*** GIVEN ENTRIES ***
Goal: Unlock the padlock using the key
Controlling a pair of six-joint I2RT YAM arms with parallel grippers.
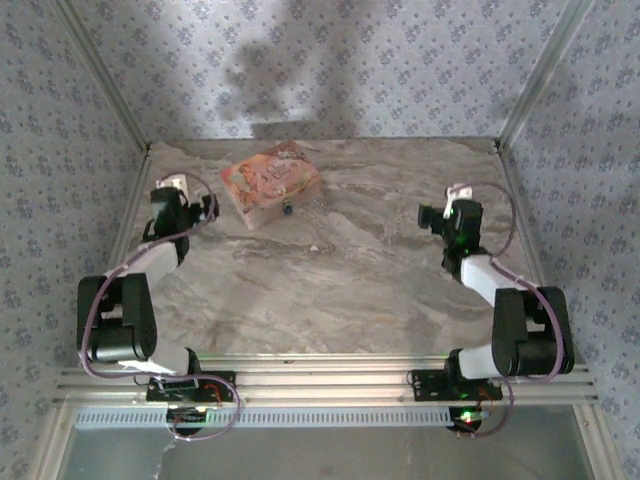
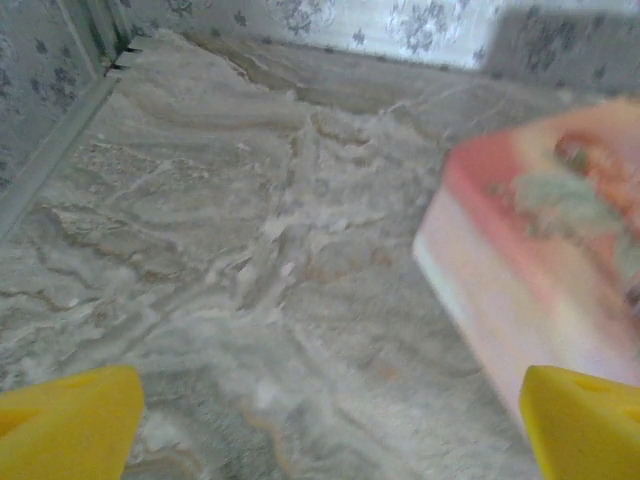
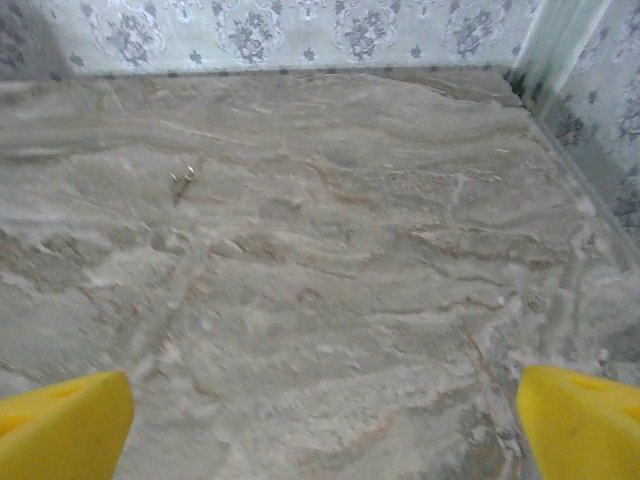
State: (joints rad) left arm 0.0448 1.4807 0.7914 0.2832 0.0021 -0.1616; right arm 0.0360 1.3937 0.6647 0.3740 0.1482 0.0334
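Note:
A tiny dark padlock (image 1: pixel 287 209) hangs on the front side of the pink floral box (image 1: pixel 270 183) at the back left of the marble table. A small metal key (image 3: pixel 183 178) lies flat on the table; in the top view the key (image 1: pixel 314 247) is a pale speck in front of the box. My left gripper (image 1: pixel 205 207) stands open just left of the box (image 2: pixel 540 260), its yellow fingertips (image 2: pixel 65 425) wide apart over bare table. My right gripper (image 1: pixel 428 215) is open too, far right of the key, with nothing between its fingertips (image 3: pixel 580 420).
Floral-papered walls and metal corner posts (image 1: pixel 105 75) close in the table (image 1: pixel 330 300) at the back and sides. Both arm bases sit on the aluminium rail (image 1: pixel 320 375) at the near edge.

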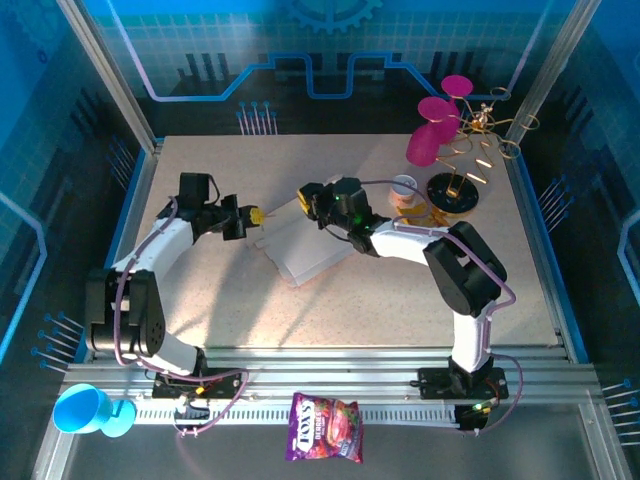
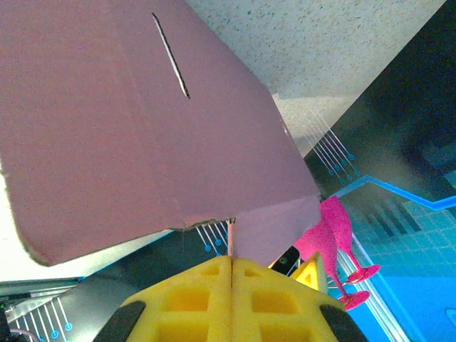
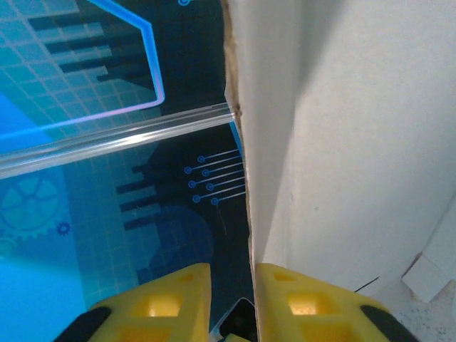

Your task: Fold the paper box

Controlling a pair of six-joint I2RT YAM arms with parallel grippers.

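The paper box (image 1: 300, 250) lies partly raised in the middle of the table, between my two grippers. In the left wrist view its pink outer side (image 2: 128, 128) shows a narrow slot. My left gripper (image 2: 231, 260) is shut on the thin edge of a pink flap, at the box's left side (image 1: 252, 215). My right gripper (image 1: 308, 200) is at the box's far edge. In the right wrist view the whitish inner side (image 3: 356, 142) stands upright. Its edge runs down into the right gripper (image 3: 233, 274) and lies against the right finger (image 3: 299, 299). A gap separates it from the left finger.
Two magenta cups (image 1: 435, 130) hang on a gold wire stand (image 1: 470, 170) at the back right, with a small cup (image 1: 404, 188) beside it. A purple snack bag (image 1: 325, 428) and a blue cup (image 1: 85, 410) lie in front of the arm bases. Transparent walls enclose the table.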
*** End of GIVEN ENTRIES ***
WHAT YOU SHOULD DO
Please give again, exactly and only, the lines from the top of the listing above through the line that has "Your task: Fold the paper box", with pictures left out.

ANSWER FOR THE TASK
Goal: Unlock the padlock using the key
Controlling a pair of six-joint I2RT YAM arms with parallel grippers.
State: (joints rad) left arm 0.0448 1.4807 0.7914 0.2832 0.0021 -0.1616; right arm 0.0360 1.3937 0.6647 0.3740 0.1482 0.0334
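Note:
A tiny dark padlock (image 1: pixel 287 209) hangs on the front side of the pink floral box (image 1: pixel 270 183) at the back left of the marble table. A small metal key (image 3: pixel 183 178) lies flat on the table; in the top view the key (image 1: pixel 314 247) is a pale speck in front of the box. My left gripper (image 1: pixel 205 207) stands open just left of the box (image 2: pixel 540 260), its yellow fingertips (image 2: pixel 65 425) wide apart over bare table. My right gripper (image 1: pixel 428 215) is open too, far right of the key, with nothing between its fingertips (image 3: pixel 580 420).
Floral-papered walls and metal corner posts (image 1: pixel 105 75) close in the table (image 1: pixel 330 300) at the back and sides. Both arm bases sit on the aluminium rail (image 1: pixel 320 375) at the near edge.
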

Your task: Fold the paper box

No other output belongs to this answer.